**Aim of the exercise:** Once the line containing "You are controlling" is reached in the listing below, reproduce it and all later lines through the final one exactly, but omit any pictures.

- Opening Delimiter -

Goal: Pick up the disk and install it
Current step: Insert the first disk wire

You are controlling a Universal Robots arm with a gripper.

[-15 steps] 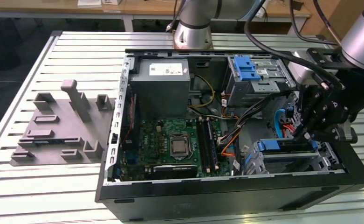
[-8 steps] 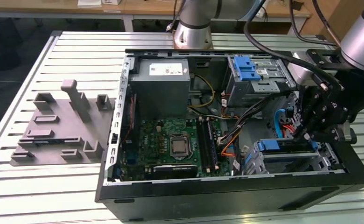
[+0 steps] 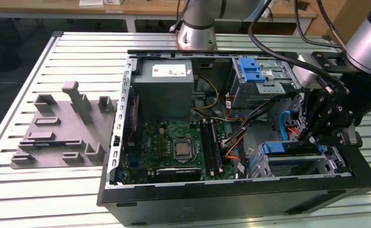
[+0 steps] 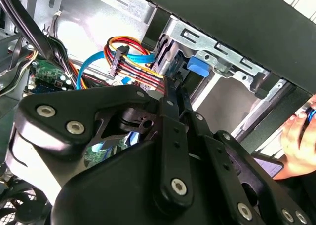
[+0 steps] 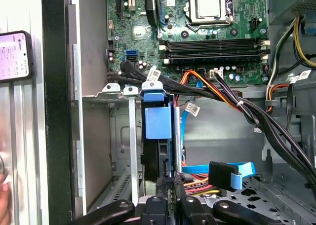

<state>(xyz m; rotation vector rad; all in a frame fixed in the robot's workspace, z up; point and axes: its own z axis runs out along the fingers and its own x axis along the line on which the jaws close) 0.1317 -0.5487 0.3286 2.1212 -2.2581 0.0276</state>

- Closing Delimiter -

**Solved problem:**
You are controlling a Universal Robots arm with a gripper.

[-15 steps] 
[-8 steps] 
[+0 steps] 
[+0 steps] 
[+0 steps] 

<state>(xyz m; rotation vector rad; all in a frame fixed in the robot's workspace, z up; point and axes: its own z axis runs out along the fingers and its own x axis along the line on which the jaws close) 0.1317 -0.5487 0.3286 2.1212 -2.2581 0.0276</state>

This exercise requires no further output.